Los diferentes tratados no son otra cosa que acuerdos políticos y diplomáticos de límites, que no puede anular la realidad física. En tanto los tratados establecen protocolos de reconocimientos soberanos, como también jurisdicciones administrativas y políticas de una y otra nación; la geología demuestra que Argentina es un Estado ribereño del sistema del Estrecho. La costa de Santa Cruz y de Tierra del Fuego son los pilares físicos de esa boca oriental. Cuando Argentina habla de la "Boca Oriental", hace referencia a la continuidad del paso bioceánico, cuya definición y mención está más allá del reconocimiento permanente sobre la legitimidad de los acuerdos. No es un acto de pretensión territorial; es la calificación de lo que, con clara evidencia geológica; es la entrada de un canal marítimo entre dos océanos.

Esos sectores de la política y la diplomacia chilena, no deberían pelearse ni con la geología, ni con la historia, ni con los textos de los sucesivos tratados desde 1881 en adelante. Intentar "borrar" a la Argentina de la entrada al paso bioceánico carece de fundamento político, diplomático y científico.
Malvinas y el Estrecho: La equidistancia colonial
El Estrecho de Magallanes se encuentra en el mismo paralelo de las Islas Malvinas; un asunto que no es un detalle menor. Se trata de una vía marítima utilizada principalmente por Chile y Gran Bretaña para mantener vinculaciones estratégicas, militares y económicos sobre las cuales este sector de la política trasandina no se escandaliza. Por allí navega —con bandera ilegal británica de las Falklands— el rompehielos RRS Sir David Attenborough.
La diplomacia británica es la que azuza esta pelea. Londres necesita a un Chile paranoico para que siga siendo su aliado logístico, militar y comercial. Solo para este 2026, las Fuerzas Armadas chilenas ya tiene pactadas 60 actividades conjuntas de defensa, con el Reino Unido. Esa es una verdadera amenaza para la soberanía regional, no la descripción técnica de una boca marítima.
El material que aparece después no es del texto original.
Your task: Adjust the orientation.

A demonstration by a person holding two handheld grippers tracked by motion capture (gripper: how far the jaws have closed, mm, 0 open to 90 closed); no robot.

Argentina no está rompiendo tratados; está nombrando la geografía de un sector continental e insular que le pertenece por naturaleza y que es clave para la vigilancia del Atlántico Sur.
Por su parte, “estos” de la política trasandina; deben dejar de ver fantasmas en los mapas argentinos y dar explicaciones respecto a cómo se conjuga el apoyo en los foros internacionales a favor de Argentina por Malvinas y por el otro, ser el principal socio de Gran Bretaña en América del Sur y a quien todos los años, habilitan sus puertos y aeropuertos para cientos de operaciones aéreas y marítimas hacia el archipiélago argentino usurpado y hacia la Antártida.
Para la Argentina, la soberanía de las Islas Malvinas y la seguridad del Estrecho son las dos caras de la misma moneda. Donde la necesidad de control se acrecienta, a partir de las decisiones que toman los gobernantes de Chile -no su pueblo-, al someterse al juego que le impone la Corona Británica.